Erica had only been in the minimum-security state prison because the sorry excuse for the Clark County clink was overfilled. Clark County wasn’t exactly a hotbed of crime, which is probably why they never expanded the jailhouse beyond the converted pig barn that still doubled as the bait and tackle shop. At the time of Erica’s sentencing the cells were occupied by the county’s most prize-winning cattle, which were paired up to mate.
So Erica was shipped off to become a burden of the state in a wagon pulled behind a hay baling tractor, a pilgrimage of thirty miles that took roughly five hours.
Naveah twirled her stringy yellow hair as she talked up the fair security guard, seductively deep throating her deep fried twinkie. Erica couldn’t make out what she was saying, but the hillbilly rent-a-cop wore a goofy grin as she slurped the grease from her snack on a stick. Naveah wore low riding jeans that were two sizes too small, her gut hanging over the waistband, with a hunter orange crop top that could’ve been spotted from a mile away.
Inconspicuous or not, Erica had to hand it to her bunk buddy; the girl knew how to flirt.
Naveah expertly slid the remaining hunk of artery-clogging carnival food through her lips and leaned into her prey, placing her hand on his chest as she whispered something into his ear. She tossed the scraped-clean stick over her shoulder and onto the ground, despite being two feet from a giant green garbage barrel, and bounded back to Erica’s perch behind the port-a-potties.
“Aren’t the binoculars kind of overkill?” Naveah wiped her chin with the back of her hand, then the back of her hand on the front of her jeans. “I was just, like, right over there.”
“Keep your voice down!” Erica ducked behind the poop booths, pulling Naveah down to a squat beside her. “Did you get the dirt?”
“Sure did!” Naveah’s acne-scarred face was beaming. “When the festival closes for the night they wheel it into a stall in the llama barn. It’s padlocked, but not guarded.”
“Fantastic,” Erica said. “And you didn’t give him your real name, right?”
“I’m not an idiot,” Naveah said. “I told him my name is Erica.”
Erica cringed. “Whatever. Just meet me in the eighth row of the fifth cornfield north of town on Podunk Road tomorrow at ten. I’ll have your cut.”
“North?” Naveah’s face crinkled in confusion.
“Yeah. You know, like, up.”
“Cool. But make it noon; I’ve got a hot date in a haystack with that carnival cop that will hopefully run late.”
#
Naveah had done time for armed robbery, although her sentence was lenient due to the weapon having been a garden hoe, the target a hay bale, and the only resulting injury had been to herself.
Erica’s crime, though, had been one of passion. Despite living in Clark County her entire life, she didn’t know many people. For one thing, there weren’t all that many people living in Clark County to know. But she also hadn’t attended the high school that served the area, whose graduation rate was low but never officially released, on account of no one in town knowing how to calculate a percentage. Erica’s parents had opted instead to home school her and her brother, and she felt she’d certainly dodged a meth-filled bullet there.
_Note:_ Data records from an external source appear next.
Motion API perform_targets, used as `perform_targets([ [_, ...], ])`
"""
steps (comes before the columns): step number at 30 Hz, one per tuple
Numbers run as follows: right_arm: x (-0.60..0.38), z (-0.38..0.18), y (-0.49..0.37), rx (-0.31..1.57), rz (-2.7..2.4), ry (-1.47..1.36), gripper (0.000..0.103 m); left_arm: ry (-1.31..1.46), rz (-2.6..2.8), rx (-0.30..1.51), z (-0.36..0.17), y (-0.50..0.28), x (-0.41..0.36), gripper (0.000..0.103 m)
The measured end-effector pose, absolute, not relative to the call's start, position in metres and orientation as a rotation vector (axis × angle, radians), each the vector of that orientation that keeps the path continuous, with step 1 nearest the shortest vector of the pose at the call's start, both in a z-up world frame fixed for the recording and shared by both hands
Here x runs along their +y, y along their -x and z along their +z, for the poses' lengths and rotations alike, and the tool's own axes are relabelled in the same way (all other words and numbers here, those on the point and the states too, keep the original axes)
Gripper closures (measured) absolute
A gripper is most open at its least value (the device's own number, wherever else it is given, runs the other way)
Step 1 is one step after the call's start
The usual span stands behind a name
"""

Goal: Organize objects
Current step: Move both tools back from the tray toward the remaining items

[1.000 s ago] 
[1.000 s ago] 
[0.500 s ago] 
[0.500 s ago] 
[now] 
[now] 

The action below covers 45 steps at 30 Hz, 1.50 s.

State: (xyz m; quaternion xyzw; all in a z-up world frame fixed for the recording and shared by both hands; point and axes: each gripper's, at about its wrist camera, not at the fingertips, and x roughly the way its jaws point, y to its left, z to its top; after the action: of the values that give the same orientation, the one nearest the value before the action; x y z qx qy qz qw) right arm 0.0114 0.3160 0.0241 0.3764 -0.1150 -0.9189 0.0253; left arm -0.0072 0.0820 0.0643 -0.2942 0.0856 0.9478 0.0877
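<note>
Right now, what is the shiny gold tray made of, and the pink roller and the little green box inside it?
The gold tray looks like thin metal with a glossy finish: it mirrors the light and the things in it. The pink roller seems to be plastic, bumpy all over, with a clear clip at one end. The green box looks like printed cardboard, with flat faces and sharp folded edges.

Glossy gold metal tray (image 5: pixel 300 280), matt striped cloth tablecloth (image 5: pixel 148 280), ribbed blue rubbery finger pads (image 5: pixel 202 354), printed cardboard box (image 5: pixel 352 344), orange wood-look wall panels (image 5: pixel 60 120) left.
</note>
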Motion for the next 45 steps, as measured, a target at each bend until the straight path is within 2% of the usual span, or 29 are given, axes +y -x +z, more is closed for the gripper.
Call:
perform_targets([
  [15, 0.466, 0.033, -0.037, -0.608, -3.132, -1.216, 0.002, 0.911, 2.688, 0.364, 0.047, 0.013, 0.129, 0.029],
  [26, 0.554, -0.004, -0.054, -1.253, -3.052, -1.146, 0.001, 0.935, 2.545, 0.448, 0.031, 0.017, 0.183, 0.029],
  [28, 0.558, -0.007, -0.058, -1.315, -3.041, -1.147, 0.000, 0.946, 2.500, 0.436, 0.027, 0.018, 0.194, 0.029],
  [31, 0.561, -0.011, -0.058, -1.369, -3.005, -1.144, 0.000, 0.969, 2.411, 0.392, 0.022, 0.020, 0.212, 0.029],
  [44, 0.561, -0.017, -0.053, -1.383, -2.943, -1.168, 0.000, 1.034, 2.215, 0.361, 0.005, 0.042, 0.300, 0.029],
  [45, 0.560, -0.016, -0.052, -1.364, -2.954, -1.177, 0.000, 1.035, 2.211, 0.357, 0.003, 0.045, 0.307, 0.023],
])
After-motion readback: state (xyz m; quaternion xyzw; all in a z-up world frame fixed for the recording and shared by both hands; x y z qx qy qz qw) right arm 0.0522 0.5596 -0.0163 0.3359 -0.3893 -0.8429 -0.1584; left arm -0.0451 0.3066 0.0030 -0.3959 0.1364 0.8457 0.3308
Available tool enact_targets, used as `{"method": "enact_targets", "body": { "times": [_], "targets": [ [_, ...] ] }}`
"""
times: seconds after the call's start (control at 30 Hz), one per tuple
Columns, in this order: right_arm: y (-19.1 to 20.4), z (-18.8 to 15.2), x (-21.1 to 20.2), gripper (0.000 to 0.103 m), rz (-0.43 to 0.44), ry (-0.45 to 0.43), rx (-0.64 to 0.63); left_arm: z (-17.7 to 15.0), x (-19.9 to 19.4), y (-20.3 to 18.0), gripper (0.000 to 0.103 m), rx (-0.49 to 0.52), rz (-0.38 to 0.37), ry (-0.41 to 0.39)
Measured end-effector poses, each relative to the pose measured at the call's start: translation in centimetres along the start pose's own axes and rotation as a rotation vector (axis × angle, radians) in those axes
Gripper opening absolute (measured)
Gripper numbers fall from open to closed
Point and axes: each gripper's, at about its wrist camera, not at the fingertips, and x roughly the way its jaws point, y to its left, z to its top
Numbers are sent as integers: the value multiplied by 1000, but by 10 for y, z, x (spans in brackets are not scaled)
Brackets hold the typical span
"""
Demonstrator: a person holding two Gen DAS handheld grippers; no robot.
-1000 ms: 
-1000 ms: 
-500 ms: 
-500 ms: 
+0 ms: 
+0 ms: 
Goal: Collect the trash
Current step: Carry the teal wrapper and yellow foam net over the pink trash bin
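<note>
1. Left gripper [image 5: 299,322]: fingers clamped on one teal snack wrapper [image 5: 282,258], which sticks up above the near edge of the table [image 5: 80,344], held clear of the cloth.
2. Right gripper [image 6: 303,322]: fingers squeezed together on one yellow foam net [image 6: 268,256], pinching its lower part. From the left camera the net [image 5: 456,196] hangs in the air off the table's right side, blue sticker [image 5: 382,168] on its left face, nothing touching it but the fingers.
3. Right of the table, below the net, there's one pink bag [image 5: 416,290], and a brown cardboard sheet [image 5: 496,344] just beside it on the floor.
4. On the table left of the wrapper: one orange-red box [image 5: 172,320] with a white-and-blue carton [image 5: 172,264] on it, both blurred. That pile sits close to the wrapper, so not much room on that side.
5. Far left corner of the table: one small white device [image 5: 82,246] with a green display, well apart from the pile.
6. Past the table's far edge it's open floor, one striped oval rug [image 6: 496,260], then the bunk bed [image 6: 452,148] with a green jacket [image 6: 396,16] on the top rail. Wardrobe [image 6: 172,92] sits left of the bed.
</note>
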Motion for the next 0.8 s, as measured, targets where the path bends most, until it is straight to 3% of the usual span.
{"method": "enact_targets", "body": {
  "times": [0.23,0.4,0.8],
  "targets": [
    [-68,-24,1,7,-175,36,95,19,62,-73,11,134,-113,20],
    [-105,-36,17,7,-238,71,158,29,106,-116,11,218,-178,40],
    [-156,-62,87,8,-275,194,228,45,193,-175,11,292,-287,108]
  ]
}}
When she turned eighteen and got a job as a cashier at the local feed store she’d met Buck, the store’s stock boy and resident chicken nutrition expert, and was instantly smitten.
Buck wasn’t like the other guys in the county; he had all of his teeth, dressed in non-flannel clothing, didn’t drive a jacked-up pickup truck, and dreamed of one day moving to the city to be an artist. So after their third date, during which he continued to spurn her physical advances, she thought she had him figured out.
“Oh my God, you’re gay,” she said, still straddling his soft crotch.
“I’m not,” Buck said, pushing her off his lap for the fourth time that night.
“It’s okay, no judgment here,” Erica reassured her new gay bff. Visions of shopping together and decorating a shared trailer while jamming out to old-school Madonna danced through her mind.
“Seriously, I’m not gay. I’m just not attracted to you. Like, at all.”
Erica did the only logical thing; she stormed out, stole a Bobcat from the gravel pit down the road (“stole” being a harsh word, as the key had been hanging from the ignition) and ran over Buck’s Volkswagen Beetle.
Eight times.
Buck’s father, full-time farmer and the respected constable of Clark County, a job that ate up about two hours a month, had seen to it that the book of law had been thrown at her. And the book had been thrown quite literally, as its only real use in the courtroom (which was an empty corn silo) was as a projectile.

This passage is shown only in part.